──────── SUPPLIED MATERIAL

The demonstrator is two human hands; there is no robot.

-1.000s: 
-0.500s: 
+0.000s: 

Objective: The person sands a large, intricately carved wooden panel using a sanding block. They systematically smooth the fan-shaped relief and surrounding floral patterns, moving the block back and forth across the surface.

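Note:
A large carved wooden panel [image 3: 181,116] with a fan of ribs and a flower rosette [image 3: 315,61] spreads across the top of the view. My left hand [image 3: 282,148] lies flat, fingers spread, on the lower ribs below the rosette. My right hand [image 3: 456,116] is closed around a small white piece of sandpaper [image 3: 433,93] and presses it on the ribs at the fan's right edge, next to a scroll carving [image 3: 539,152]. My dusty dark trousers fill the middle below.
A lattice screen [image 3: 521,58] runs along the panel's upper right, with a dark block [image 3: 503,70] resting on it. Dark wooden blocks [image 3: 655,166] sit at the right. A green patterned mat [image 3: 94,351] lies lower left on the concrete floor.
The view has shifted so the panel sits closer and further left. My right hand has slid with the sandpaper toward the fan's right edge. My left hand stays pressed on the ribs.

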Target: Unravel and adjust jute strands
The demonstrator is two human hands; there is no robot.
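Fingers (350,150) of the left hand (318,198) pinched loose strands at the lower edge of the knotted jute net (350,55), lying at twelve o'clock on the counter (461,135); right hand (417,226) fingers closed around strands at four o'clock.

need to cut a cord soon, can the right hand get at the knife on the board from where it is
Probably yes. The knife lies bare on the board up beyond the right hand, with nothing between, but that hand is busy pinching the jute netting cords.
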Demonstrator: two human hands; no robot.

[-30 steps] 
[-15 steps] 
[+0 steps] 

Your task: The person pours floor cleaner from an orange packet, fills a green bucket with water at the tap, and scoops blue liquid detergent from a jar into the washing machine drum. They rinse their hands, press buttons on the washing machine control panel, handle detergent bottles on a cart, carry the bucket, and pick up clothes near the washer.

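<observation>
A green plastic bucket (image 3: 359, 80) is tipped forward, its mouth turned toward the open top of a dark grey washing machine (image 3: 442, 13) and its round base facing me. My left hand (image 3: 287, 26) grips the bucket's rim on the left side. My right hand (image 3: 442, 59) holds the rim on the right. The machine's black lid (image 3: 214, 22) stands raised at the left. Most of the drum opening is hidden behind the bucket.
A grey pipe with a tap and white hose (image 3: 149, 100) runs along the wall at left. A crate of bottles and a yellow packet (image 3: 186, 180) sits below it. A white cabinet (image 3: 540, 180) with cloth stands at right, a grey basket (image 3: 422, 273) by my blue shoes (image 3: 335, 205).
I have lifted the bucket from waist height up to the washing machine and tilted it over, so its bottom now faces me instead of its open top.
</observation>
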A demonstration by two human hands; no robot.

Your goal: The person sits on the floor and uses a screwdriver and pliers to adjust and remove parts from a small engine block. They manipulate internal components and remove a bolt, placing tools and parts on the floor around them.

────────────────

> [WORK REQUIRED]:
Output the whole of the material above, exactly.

> [TASK RESULT]:
The demonstrator is two human hands; there is no robot.

-1.000s: 
-0.500s: 
+0.000s: 

Objective: The person sands a large, intricately carved wooden panel using a sanding block. They systematically smooth the fan-shaped relief and surrounding floral patterns, moving the block back and forth across the surface.

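Note:
A large carved wooden panel [image 3: 181,116] with a fan of ribs and a flower rosette [image 3: 315,61] spreads across the top of the view. My left hand [image 3: 282,148] lies flat, fingers spread, on the lower ribs below the rosette. My right hand [image 3: 456,116] is closed around a small white piece of sandpaper [image 3: 433,93] and presses it on the ribs at the fan's right edge, next to a scroll carving [image 3: 539,152]. My dusty dark trousers fill the middle below.
A lattice screen [image 3: 521,58] runs along the panel's upper right, with a dark block [image 3: 503,70] resting on it. Dark wooden blocks [image 3: 655,166] sit at the right. A green patterned mat [image 3: 94,351] lies lower left on the concrete floor.
The view has shifted so the panel sits closer and further left. My right hand has slid with the sandpaper toward the fan's right edge. My left hand stays pressed on the ribs.
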
Target: Unravel and adjust jute strands
The demonstrator is two human hands; there is no robot.
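Fingers (350,150) of the left hand (318,198) pinched loose strands at the lower edge of the knotted jute net (350,55), lying at twelve o'clock on the counter (461,135); right hand (417,226) fingers closed around strands at four o'clock.

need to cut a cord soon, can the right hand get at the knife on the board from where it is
Probably yes. The knife lies bare on the board up beyond the right hand, with nothing between, but that hand is busy pinching the jute netting cords.
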Demonstrator: two human hands; no robot.

[-30 steps] 
[-15 steps] 
[+0 steps] 

Your task: The person pours floor cleaner from an orange packet, fills a green bucket with water at the tap, and scoops blue liquid detergent from a jar into the washing machine drum. They rinse their hands, press buttons on the washing machine control panel, handle detergent bottles on a cart, carry the bucket, and pick up clothes near the washer.

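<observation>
A green plastic bucket (image 3: 359, 80) is tipped forward, its mouth turned toward the open top of a dark grey washing machine (image 3: 442, 13) and its round base facing me. My left hand (image 3: 287, 26) grips the bucket's rim on the left side. My right hand (image 3: 442, 59) holds the rim on the right. The machine's black lid (image 3: 214, 22) stands raised at the left. Most of the drum opening is hidden behind the bucket.
A grey pipe with a tap and white hose (image 3: 149, 100) runs along the wall at left. A crate of bottles and a yellow packet (image 3: 186, 180) sits below it. A white cabinet (image 3: 540, 180) with cloth stands at right, a grey basket (image 3: 422, 273) by my blue shoes (image 3: 335, 205).
I have lifted the bucket from waist height up to the washing machine and tilted it over, so its bottom now faces me instead of its open top.
</observation>
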A demonstration by two human hands; no robot.

Your goal: The person sits on the floor and uses a screwdriver and pliers to adjust and remove parts from a small engine block. They manipulate internal components and remove a bolt, placing tools and parts on the floor around them.

The output is complete as it stands.